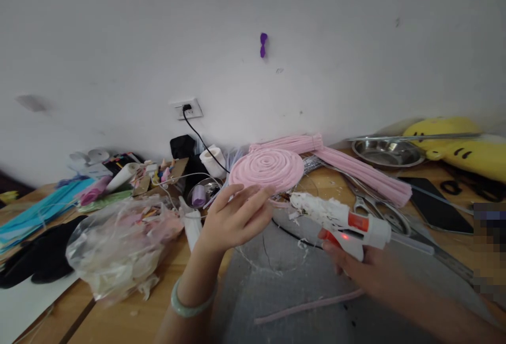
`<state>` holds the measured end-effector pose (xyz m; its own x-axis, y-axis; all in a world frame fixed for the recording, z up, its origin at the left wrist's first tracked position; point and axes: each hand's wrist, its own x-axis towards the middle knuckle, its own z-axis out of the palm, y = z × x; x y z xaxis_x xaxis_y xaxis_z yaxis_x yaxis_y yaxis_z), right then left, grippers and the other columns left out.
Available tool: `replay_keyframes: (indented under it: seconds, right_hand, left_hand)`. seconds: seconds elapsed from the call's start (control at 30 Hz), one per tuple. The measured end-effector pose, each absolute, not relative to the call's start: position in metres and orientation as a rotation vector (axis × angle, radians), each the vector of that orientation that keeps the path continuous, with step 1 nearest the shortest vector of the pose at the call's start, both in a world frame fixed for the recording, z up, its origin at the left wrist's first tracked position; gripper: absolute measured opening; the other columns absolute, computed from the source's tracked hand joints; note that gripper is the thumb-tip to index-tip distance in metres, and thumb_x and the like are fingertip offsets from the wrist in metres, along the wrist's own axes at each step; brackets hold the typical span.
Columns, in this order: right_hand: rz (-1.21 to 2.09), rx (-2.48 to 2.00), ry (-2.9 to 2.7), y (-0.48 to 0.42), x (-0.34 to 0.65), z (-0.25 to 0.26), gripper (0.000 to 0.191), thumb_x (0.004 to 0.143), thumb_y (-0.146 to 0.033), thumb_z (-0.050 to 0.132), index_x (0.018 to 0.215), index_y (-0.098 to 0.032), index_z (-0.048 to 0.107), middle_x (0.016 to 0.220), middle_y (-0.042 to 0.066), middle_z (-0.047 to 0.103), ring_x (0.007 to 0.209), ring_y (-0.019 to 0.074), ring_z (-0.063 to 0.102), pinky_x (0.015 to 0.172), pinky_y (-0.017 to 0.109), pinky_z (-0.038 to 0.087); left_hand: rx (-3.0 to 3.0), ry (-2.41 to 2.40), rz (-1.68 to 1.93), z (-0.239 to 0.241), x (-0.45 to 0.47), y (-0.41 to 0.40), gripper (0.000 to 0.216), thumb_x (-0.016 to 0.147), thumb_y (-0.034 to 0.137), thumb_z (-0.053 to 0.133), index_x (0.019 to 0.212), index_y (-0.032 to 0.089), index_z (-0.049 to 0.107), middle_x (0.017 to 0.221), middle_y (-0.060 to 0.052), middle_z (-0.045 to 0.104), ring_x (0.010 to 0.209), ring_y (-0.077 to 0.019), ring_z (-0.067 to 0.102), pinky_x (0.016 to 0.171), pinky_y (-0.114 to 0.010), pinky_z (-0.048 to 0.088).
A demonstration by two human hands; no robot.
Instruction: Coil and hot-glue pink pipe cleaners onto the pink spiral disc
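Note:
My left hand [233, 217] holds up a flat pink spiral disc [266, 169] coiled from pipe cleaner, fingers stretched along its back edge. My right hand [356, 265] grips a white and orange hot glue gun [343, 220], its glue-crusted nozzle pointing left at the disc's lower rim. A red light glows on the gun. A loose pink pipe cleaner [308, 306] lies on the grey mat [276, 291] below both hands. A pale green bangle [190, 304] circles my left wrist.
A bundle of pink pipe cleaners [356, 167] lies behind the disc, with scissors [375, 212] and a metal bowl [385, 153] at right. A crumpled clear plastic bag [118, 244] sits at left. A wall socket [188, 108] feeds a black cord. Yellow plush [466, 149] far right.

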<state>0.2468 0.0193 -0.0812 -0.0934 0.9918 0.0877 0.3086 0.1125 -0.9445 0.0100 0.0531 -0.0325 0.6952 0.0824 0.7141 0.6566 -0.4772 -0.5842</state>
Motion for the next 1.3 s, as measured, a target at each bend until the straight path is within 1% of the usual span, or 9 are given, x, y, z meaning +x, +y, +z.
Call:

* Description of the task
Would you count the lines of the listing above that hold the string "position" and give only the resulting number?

* Exercise response
2